Erupt AI RAG v2.1.0+
erupt-ai-rag is the knowledge-base extension of erupt-ai. Turn business documents into AI-searchable knowledge: upload documents → automatic chunking → vector embedding → semantic retrieval, all managed visually. The AI decides on its own when to query which knowledge base during conversations (Agentic RAG) — no manual mounting required.
Getting Started
- Add the dependency (requires erupt-ai):
<dependency>
<groupId>xyz.erupt</groupId>
<artifactId>erupt-ai-rag</artifactId>
<version>${erupt.version}</version>
</dependency>- After startup, the Knowledge Base menu group is added (the Embedding Model menu is provided by erupt-ai, under the AI Manager menu group).
Embedding Models
Go to AI → Embedding Model to configure the embedding model used for vectorization. 12 provider types are built in:
| Provider | Description |
|---|---|
| OpenAI Compatible | Any service compatible with the OpenAI Embedding API |
| Ollama | Locally deployed open-source embedding models |
| Gemini | Google Gemini Embedding |
| Qwen | Alibaba Cloud Qwen |
| GLM | Zhipu AI |
| SiliconFlow | SiliconFlow |
| Doubao | ByteDance Doubao (Volcano Engine) |
| Cohere | Cohere Embed |
| Voyage | Voyage AI |
| Jina | Jina Embeddings |
| Mistral | Mistral |
| OpenRouter | OpenRouter aggregation platform |
⚠️ The vector dimension cannot be changed after the first embedding; if a knowledge base's embedding model is changed, all documents must be re-embedded.
Vector Store
The vector store is deployment infrastructure and is configured via properties (leave blank to auto-select: the single persistent implementation on the classpath, otherwise in-memory storage):
erupt:
ai:
rag:
vector-store:
type: PGVECTOR # Options: QDRANT / MILVUS / PGVECTOR / REDIS / MEMORY
uri: postgresql://user:password@host:5432/db
api-key: # Optional authentication key| Type | uri format |
|---|---|
| QDRANT | host:6334 (gRPC, https:// prefix for TLS) |
| MILVUS | http://host:19530 |
| PGVECTOR | postgresql://user:password@host:5432/db (blank = reuse the application datasource) |
| REDIS | host:6379 (rediss:// prefix for TLS, blank = localhost) |
| MEMORY | No configuration needed; suitable for development |
Knowledge Bases & Documents
Go to AI → Knowledge Base to create a knowledge base, select an embedding model, and configure retrieval parameters:
| Parameter | Default | Description |
|---|---|---|
| Chunk Size | 500 | Max characters per chunk |
| Chunk Overlap | 50 | Characters shared by adjacent chunks |
| Top K | 5 | Number of chunks returned per retrieval |
| Min Score | 0.5 | Similarity threshold (0–1); lower-scored results are dropped |
💡 The Remark field is read by the AI to decide which knowledge base fits the current question — describe the content scope clearly.

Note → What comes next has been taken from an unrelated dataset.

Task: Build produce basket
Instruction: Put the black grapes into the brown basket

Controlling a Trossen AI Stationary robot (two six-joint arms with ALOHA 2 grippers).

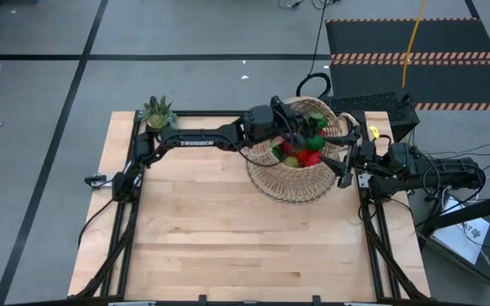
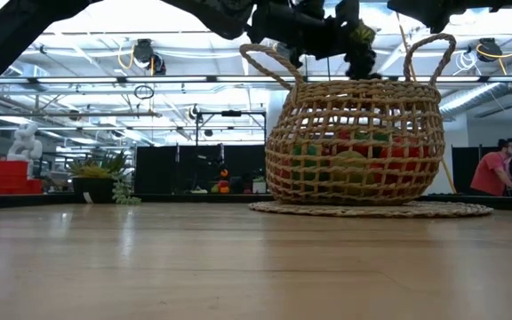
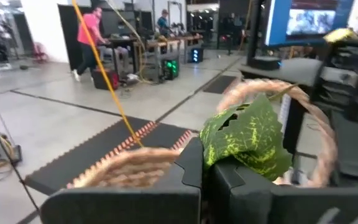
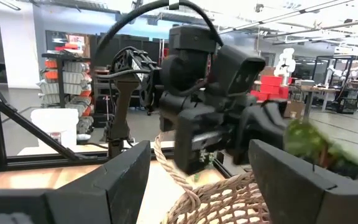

Upload documents under a knowledge base (supports txt / md / markdown, or paste text directly). The system automatically chunks and embeds them, with status flowing: Pending → Embedding → Ready (errors are shown on failure and documents can be re-embedded).
The Retrieval Test row operation provides a visual interface — enter a question to verify recall results and similarity scores.
Agentic RAG
Knowledge base retrieval is exposed as AI Tools (listKnowledgeBases / searchKnowledgeBase). During conversations the AI decides autonomously: first list available knowledge bases, then run semantic retrieval against the appropriate one, preferring retrieved passages when answering. These tools are also governed by Role-Level Tool Authorization, giving fine-grained control over which roles may search which knowledge.